§ **YOUR TASK**
Restate word for word the section of the entries that opens at the line containing "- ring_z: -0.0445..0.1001" and closes at the line containing "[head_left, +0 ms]", both lines kept, pictures dropped.

Stored items from a collection
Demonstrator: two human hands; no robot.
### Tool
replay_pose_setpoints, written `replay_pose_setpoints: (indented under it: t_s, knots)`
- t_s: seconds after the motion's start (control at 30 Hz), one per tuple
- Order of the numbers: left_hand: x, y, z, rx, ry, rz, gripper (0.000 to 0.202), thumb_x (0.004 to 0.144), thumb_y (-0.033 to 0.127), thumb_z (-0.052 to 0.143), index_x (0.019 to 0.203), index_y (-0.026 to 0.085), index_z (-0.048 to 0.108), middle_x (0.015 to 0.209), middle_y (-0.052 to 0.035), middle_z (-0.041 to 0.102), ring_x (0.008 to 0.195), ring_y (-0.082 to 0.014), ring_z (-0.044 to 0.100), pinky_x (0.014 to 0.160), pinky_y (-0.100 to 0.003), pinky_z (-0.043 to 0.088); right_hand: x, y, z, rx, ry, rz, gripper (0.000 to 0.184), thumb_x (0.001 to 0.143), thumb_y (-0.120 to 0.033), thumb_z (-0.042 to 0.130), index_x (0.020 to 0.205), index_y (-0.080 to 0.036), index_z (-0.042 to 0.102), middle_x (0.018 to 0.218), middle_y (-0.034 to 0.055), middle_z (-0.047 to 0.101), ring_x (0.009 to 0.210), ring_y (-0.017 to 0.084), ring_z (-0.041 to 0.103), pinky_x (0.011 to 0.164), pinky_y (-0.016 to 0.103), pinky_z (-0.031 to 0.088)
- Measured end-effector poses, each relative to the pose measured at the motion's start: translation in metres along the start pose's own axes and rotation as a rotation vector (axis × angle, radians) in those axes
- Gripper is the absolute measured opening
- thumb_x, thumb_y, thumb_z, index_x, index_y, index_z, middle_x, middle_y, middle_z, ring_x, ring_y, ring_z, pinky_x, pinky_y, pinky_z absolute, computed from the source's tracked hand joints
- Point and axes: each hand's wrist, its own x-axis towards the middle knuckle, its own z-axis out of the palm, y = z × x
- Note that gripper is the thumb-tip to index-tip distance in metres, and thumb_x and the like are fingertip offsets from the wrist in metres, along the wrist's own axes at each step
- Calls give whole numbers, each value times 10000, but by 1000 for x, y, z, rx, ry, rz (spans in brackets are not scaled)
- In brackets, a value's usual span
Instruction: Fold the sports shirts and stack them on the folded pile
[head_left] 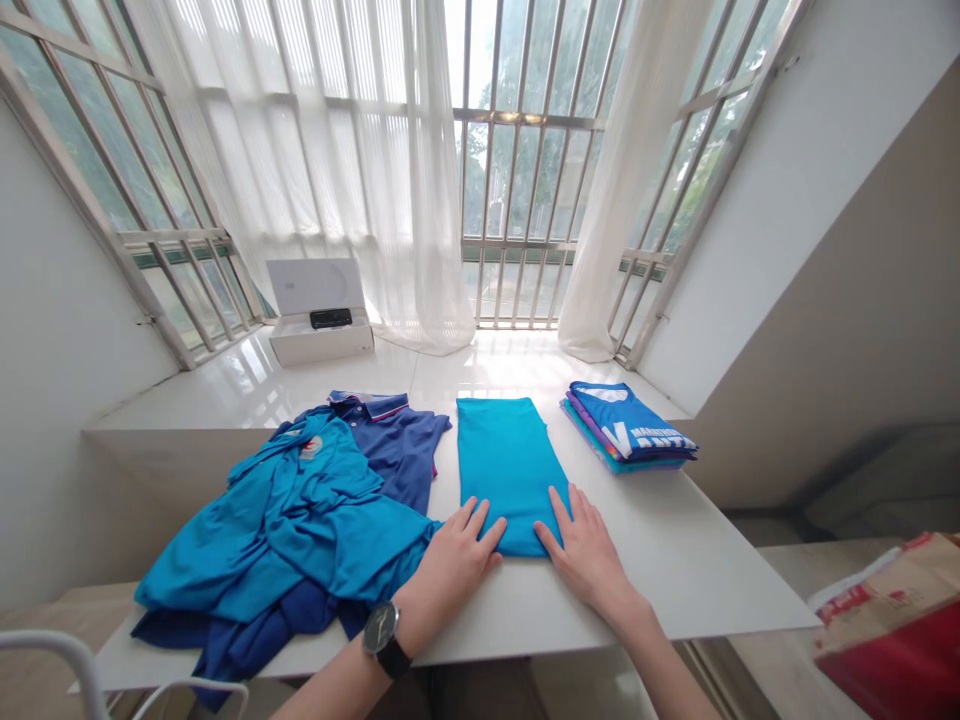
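Folded garment — between shirts and stack

Room appears residential: sheer curtains hang at barred windows; folded clothing lies on a white table.

The folded garment is coloured plain turquoise; the loose shirt is coloured teal-blue and marked with a red-and-white emblem; the polo shirt is coloured navy, its collar edged in white and red; the stacked top shirt is coloured blue, lettered in white.
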Motion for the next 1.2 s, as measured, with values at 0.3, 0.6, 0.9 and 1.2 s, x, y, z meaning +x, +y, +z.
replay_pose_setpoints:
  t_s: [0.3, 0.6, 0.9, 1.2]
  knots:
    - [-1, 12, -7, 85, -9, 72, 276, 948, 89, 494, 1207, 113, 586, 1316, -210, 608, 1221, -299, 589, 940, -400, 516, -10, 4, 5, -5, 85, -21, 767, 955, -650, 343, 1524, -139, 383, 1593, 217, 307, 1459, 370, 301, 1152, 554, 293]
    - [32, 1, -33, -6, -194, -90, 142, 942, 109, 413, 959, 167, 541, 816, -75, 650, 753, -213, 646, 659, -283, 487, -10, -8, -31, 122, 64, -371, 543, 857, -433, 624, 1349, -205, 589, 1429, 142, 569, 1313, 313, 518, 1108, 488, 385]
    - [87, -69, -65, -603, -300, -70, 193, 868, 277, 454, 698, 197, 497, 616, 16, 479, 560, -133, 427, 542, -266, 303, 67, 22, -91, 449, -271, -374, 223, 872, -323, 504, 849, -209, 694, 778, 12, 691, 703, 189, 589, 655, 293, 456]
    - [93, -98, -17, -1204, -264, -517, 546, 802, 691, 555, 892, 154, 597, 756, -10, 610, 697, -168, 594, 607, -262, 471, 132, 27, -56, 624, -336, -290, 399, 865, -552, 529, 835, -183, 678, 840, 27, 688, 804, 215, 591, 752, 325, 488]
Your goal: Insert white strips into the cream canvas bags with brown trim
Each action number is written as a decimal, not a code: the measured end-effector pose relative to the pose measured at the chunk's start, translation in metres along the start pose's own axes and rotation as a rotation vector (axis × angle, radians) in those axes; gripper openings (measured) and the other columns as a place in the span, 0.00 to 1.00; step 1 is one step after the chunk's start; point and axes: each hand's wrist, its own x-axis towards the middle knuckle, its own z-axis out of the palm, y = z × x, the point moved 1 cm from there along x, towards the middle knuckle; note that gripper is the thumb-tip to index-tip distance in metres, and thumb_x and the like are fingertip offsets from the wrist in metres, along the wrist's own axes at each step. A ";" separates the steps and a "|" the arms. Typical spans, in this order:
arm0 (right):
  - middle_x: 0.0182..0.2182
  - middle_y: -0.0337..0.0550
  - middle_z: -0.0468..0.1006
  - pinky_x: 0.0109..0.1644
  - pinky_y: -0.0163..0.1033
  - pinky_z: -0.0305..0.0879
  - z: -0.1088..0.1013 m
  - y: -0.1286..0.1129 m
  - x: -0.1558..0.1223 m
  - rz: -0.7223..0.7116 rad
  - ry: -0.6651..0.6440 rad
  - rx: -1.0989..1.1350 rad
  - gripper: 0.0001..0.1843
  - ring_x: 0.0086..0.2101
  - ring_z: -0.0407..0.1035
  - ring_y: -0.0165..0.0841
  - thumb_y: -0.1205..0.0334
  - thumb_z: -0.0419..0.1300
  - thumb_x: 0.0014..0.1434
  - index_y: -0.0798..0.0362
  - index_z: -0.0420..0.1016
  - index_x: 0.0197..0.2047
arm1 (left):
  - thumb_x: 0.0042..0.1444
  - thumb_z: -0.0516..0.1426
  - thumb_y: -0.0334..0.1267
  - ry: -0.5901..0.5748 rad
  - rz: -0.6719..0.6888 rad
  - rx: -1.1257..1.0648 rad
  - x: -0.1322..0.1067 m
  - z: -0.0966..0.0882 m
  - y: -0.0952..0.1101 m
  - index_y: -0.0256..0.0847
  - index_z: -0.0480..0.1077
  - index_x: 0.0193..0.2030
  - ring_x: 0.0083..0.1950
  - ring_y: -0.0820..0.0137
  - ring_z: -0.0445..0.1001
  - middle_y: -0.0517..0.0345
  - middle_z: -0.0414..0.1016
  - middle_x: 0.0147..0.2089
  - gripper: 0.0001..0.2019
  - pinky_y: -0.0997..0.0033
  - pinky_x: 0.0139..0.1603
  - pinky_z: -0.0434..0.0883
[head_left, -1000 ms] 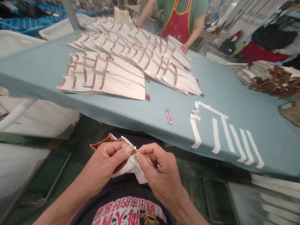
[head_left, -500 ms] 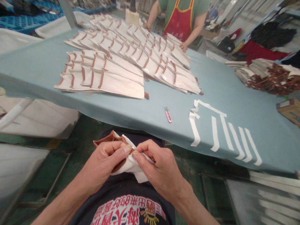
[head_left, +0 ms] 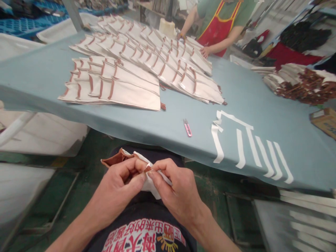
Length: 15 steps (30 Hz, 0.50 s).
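Observation:
Low over my lap, a white fabric pouch with brown trim [head_left: 153,188] is pinched between both hands. My left hand [head_left: 123,180] is closed on its brown-edged side, thumb against the bent fingers. Close beside it, fingertips nearly touching, my right hand [head_left: 174,187] pinches the white edge. The pouch's brown inner side [head_left: 112,160] pokes out beyond my left fingers. Much of the cloth is hidden behind my hands. On the table ahead lie pink thread snips [head_left: 187,127], touched by neither hand.
Rows of white brown-trimmed pouches [head_left: 133,92] overlap on the blue-green table [head_left: 178,154]. White strips [head_left: 240,148] lie along its near right edge. Across the table a person in a red apron [head_left: 216,29] has hands on the pouches. A cardboard box [head_left: 325,120] sits far right.
My left hand has turned slightly and its thumb has drawn lower on the cloth. More of the brown inner side shows at left. The person opposite has shifted right in view.

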 end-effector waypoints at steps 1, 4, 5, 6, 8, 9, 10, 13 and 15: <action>0.28 0.39 0.87 0.29 0.33 0.61 0.001 0.000 -0.001 0.007 0.010 0.013 0.08 0.23 0.76 0.30 0.61 0.61 0.73 0.49 0.82 0.43 | 0.55 0.64 0.45 0.023 0.012 0.029 -0.001 0.001 0.001 0.40 0.81 0.30 0.32 0.66 0.75 0.55 0.81 0.32 0.11 0.71 0.33 0.73; 0.27 0.39 0.86 0.27 0.34 0.60 0.005 0.001 -0.005 0.004 0.037 0.019 0.09 0.21 0.75 0.30 0.61 0.60 0.73 0.50 0.82 0.43 | 0.55 0.62 0.47 0.075 0.023 0.129 -0.006 0.004 -0.001 0.41 0.81 0.30 0.32 0.64 0.75 0.53 0.83 0.34 0.12 0.72 0.29 0.68; 0.26 0.39 0.86 0.28 0.34 0.60 0.005 0.001 -0.006 -0.005 0.049 0.006 0.10 0.22 0.76 0.31 0.62 0.59 0.73 0.50 0.82 0.43 | 0.55 0.62 0.47 0.093 0.030 0.165 -0.007 0.005 -0.002 0.41 0.81 0.30 0.32 0.64 0.75 0.53 0.83 0.34 0.12 0.72 0.28 0.66; 0.26 0.40 0.86 0.29 0.34 0.61 0.006 0.000 -0.007 -0.007 0.056 -0.011 0.11 0.23 0.78 0.32 0.62 0.58 0.74 0.51 0.83 0.43 | 0.56 0.61 0.47 0.109 0.038 0.198 -0.008 0.005 -0.004 0.42 0.81 0.31 0.31 0.65 0.74 0.53 0.82 0.34 0.12 0.72 0.27 0.64; 0.26 0.40 0.85 0.30 0.34 0.61 0.007 -0.001 -0.008 0.011 0.068 -0.041 0.12 0.24 0.79 0.32 0.63 0.57 0.74 0.51 0.83 0.44 | 0.56 0.60 0.46 0.145 0.057 0.240 -0.010 0.006 -0.008 0.42 0.81 0.31 0.28 0.67 0.70 0.55 0.80 0.31 0.12 0.71 0.26 0.64; 0.26 0.40 0.85 0.30 0.34 0.60 0.007 -0.002 -0.009 0.028 0.072 -0.052 0.12 0.25 0.80 0.33 0.63 0.57 0.74 0.51 0.83 0.44 | 0.56 0.60 0.46 0.160 0.062 0.247 -0.010 0.007 -0.009 0.42 0.82 0.32 0.27 0.68 0.69 0.56 0.79 0.30 0.12 0.71 0.27 0.65; 0.25 0.40 0.85 0.30 0.34 0.60 0.006 -0.003 -0.009 0.047 0.073 -0.057 0.11 0.25 0.80 0.33 0.63 0.57 0.74 0.51 0.83 0.43 | 0.56 0.60 0.46 0.171 0.062 0.243 -0.010 0.008 -0.010 0.41 0.82 0.32 0.26 0.69 0.68 0.57 0.78 0.29 0.12 0.71 0.27 0.65; 0.25 0.39 0.84 0.29 0.35 0.58 0.004 -0.005 -0.009 0.123 0.029 -0.024 0.10 0.24 0.77 0.32 0.61 0.59 0.73 0.50 0.82 0.42 | 0.54 0.61 0.45 0.172 0.041 0.180 -0.008 0.009 -0.011 0.41 0.81 0.30 0.27 0.68 0.70 0.57 0.78 0.29 0.11 0.72 0.28 0.67; 0.25 0.38 0.83 0.29 0.34 0.57 0.002 -0.007 -0.007 0.180 -0.027 0.031 0.09 0.23 0.75 0.32 0.60 0.60 0.72 0.49 0.81 0.41 | 0.52 0.62 0.45 0.156 0.023 0.124 -0.008 0.009 -0.009 0.41 0.80 0.29 0.29 0.67 0.72 0.57 0.79 0.29 0.11 0.72 0.29 0.69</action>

§ **EXERCISE RESULT**
  - ring_z: -0.0445..0.1001
  - middle_y: -0.0517..0.0345
  - middle_z: -0.0414..0.1016
  - middle_x: 0.0147..0.2089
  - gripper: 0.0001..0.2019
  - pinky_y: -0.0997..0.0033
  - pinky_x: 0.0139..0.1603
  - pinky_z: -0.0434..0.0883
[head_left, -1000 ms] 
[head_left, -500 ms] 
[head_left, +0 ms] 

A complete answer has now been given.